NewsThe voters who could decide the 2024 election in Michigan

The voters who could decide the 2024 election in Michigan

If you’re just emerging from six months under a rock, I’ve got some news for you: The election is Tuesday, and it’s a toss-up. Seven swing states will decide whether Kamala Harris or Donald Trump is sworn in as the next president in January, and their polling averages are all within the margin of error. In an election this close, small constituencies really matter.

In Michigan, that has meant a focus on its Arab American community, which numbers more than 200,000. Long a reliable Democratic constituency, many of these voters are furious with the Biden administration for its handling of Israel’s war in Gaza and now Lebanon. Trump has been trying to take advantage of this: He has welcomed the endorsement of the mayor of a majority Arab American suburb of Detroit, as well as the endorsement of some local imams.

But the biggest beneficiary of Arab American anger at Democrats may be Green Party candidate Jill Stein. Among American Muslims, Stein is tied with Kamala Harris, with Trump a distant third, according to a new nationwide poll by the Council on American-Islamic Relations.

Still, many Democrats see a vote for Stein as a vote for Trump. And if Stein is able to peel off enough Arab American voters, it could cost Harris Michigan — and the election. “If you told me it’s the morning after the election and Michigan has made the difference, I would say the most likely scenario is that Democratic weakness among Arab American voters and Black voters showed up,” Matt Grossmann, director of the Institute for Public Policy and Social Research at Michigan State University, told Today, Explained co-host Noel King late last week.

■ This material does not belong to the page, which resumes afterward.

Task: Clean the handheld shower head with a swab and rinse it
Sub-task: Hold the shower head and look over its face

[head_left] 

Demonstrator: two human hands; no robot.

Below is an excerpt of their conversation, edited for length and clarity. There’s much more in the full podcast, so listen to Today, Explained wherever you get your podcasts, including Apple Podcasts and Spotify.

Noel King

What is Kamala Harris’s closing argument?

Matt Grossmann

Well, there is a bit of dissent within the Harris campaign and the broader Democratic apparatus. The Democratic super PAC, which has tested hundreds of messages, has repeatedly come back and said that the most effective messages are about Harris herself and about Harris’s economic policy proposals. But the campaign has remained somewhat focused, while including that message, on threats to democracy and the threat of Donald Trump. So it will be interesting to see which one they emphasize more at the end. This is the most money that has been spent in a presidential race, so they really do have the money. But the message is a little bit different in the ads than it is from the candidate herself.

Noel King

What is the economic message in Michigan specifically?

Matt Grossmann

The Democrats believe that they made a mistake in 2016 by running the same ads that they ran nationally.